In Untitled, Noland silkscreens on an aluminum panel three dramatically contrasting images of femininity appropriated from the mass media. In the upper right is a group of young women adorned with flowers; at the lower left, a doubled and mirrored image of a shotgun-wielding couple walking astride; and at the lower right, the infamous newspaper heiress-turned-guerilla Patty Hearst posed, rifle in hand, in front of the seven-headed-cobra symbol of her “captors,” the Symbionese Liberation Army (SLA). The three images Noland juxtaposes offer three distinct constructions of identity formulated in relation to circulated images of idealized feminine subjectivity: the chastity and virtue of the young girls, the conservative domesticity of the couple, and the fallen antihero embodied by Patti Hearst’s transformation from debutante to revolutionary.
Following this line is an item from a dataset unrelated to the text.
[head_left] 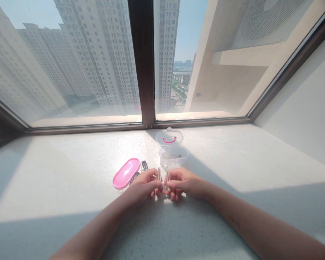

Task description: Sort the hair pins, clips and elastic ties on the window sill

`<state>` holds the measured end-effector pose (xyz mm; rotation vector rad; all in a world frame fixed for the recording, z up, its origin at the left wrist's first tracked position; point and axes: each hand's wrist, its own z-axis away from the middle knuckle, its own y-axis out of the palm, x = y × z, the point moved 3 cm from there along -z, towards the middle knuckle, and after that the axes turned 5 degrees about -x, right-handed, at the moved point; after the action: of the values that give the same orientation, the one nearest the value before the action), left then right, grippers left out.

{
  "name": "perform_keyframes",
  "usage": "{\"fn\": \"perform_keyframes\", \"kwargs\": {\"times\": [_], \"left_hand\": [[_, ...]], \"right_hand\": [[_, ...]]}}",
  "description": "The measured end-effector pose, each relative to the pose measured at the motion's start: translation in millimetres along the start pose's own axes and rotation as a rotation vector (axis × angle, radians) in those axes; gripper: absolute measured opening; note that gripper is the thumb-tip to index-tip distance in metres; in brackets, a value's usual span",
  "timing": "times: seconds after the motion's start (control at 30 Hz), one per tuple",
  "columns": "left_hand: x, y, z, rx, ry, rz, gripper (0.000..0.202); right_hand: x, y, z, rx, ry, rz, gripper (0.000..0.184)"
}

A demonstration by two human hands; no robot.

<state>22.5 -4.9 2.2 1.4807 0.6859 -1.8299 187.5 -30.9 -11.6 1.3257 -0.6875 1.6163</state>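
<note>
Closed pinches: one slim metallic piece (159,174) is held by the left hand (148,183), a second piece (167,176) by the right hand (180,182), apparently keeping both visible; clear box (173,163) is set within reach beyond.

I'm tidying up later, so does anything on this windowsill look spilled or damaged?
Nothing looks clearly spilled or damaged. Slightly untidy, perhaps: a dark clip lies loose beside the pink tray, outside the open clear box.

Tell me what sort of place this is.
Probably a room high in a residential building: a pale, speckled sill lies below a dark window frame, with tall towers outside.
</note>
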Motion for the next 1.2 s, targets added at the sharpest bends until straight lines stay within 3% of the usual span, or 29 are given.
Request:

The polished aluminum onto which the images have been silkscreened reflects the viewers’ presence, transposing their own image into this triumvirate of female archetypes.
Noland’s provocative exploration of the more nefarious aspects of American culture, and more specifically her unique approach to mass-media images and repurposing of vernacular objects, paved the way for a generation of artists who also use these methods in their pointed critique.